The challengers call this argument “preposterous.” (They say that right in a heading on page 22!) But by rejecting the government’s argument, the challengers run into their own problems when faced with the PPACA’s definition of a “qualified individual” eligible to enroll in an exchange. To get around this problem, the litigants invoke the quite unconvincing “Air Bud” method of statutory interpretation.
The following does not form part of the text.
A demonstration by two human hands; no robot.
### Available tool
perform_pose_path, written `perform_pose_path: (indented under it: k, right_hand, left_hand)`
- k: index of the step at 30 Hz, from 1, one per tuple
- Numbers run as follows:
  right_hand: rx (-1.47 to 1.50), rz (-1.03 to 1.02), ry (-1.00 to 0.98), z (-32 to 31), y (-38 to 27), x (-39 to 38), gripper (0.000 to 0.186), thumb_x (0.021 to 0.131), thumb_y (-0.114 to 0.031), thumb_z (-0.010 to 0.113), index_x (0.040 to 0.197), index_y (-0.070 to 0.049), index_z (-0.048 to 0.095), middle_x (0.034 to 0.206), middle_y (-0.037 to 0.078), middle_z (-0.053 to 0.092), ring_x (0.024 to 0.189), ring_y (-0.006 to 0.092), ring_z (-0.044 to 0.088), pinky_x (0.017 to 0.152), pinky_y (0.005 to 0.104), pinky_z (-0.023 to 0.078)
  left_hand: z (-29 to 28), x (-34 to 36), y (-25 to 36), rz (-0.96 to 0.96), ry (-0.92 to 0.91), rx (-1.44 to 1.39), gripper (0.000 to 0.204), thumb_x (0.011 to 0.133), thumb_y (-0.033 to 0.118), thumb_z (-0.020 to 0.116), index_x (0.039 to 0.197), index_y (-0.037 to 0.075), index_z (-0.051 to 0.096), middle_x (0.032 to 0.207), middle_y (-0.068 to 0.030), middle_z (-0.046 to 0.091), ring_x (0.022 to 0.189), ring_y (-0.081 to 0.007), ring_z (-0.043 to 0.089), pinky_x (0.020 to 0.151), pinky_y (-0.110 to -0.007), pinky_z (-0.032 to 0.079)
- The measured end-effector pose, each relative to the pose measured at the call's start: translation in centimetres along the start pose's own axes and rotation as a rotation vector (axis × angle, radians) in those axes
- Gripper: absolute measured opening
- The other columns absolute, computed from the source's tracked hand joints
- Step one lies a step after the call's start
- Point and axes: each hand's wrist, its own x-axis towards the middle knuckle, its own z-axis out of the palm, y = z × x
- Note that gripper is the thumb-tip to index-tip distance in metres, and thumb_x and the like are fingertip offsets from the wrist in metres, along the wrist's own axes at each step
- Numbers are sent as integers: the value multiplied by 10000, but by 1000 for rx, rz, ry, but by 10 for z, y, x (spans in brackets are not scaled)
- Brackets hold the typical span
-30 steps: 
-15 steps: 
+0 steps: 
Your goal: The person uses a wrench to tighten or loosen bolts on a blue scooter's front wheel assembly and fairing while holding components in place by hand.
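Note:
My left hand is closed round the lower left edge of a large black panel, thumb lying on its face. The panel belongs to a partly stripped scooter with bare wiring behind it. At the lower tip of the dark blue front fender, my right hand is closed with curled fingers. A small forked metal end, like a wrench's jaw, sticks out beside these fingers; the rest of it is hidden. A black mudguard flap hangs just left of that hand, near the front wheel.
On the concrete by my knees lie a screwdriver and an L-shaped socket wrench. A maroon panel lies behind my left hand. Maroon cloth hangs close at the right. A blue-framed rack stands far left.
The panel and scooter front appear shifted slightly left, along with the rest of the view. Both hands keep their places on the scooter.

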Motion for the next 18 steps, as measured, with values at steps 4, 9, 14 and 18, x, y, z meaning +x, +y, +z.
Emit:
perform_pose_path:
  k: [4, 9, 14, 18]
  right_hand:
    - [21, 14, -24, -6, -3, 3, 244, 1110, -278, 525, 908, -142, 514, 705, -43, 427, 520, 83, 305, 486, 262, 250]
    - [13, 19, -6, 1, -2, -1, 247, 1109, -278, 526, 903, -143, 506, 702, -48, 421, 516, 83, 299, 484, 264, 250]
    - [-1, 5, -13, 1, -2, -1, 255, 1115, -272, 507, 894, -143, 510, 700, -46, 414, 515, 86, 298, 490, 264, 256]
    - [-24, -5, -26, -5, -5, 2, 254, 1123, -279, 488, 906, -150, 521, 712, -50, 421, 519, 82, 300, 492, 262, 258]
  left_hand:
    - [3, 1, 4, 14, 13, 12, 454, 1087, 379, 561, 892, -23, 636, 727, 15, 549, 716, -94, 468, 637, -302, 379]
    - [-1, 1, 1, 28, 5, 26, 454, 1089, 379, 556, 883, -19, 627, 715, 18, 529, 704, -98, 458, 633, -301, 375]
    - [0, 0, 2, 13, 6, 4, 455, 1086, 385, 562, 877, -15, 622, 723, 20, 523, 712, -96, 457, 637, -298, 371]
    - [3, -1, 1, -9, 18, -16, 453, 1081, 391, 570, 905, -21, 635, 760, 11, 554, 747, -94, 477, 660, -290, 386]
But the masterminds behind these challenges—Jonathan Adler and Michael Cannon—go a different route in their amicus brief. They know better than to adopt the “Air Bud” canon. Instead, they do this:

AdlerCannonSuch

See what they did there? When the meaning and function of the federal exchanges is being discussed in connection with the section 1321 creation of federal exchanges and the section 1401 provisions for subsidies, the word “such” does not create a functional equivalence between state exchanges and federal exchanges.

But when the contextual hurdle of “qualified individuals” needs clearing, “such” becomes a powerful word. The requirements for enrollment that appear limited to state exchanges are brushed aside because section 1321 provides for federal exchanges to have “such” requirements. The strength of “such” ebbs and flows, depending on whether it supports or conflicts with the chosen interpretation. This is the essence of statutory isolationism. Is there a benefit that accrues to individuals on state exchanges? Then “such” can’t make that benefit available on federal exchanges. But is there a burden? Then “such” does the job.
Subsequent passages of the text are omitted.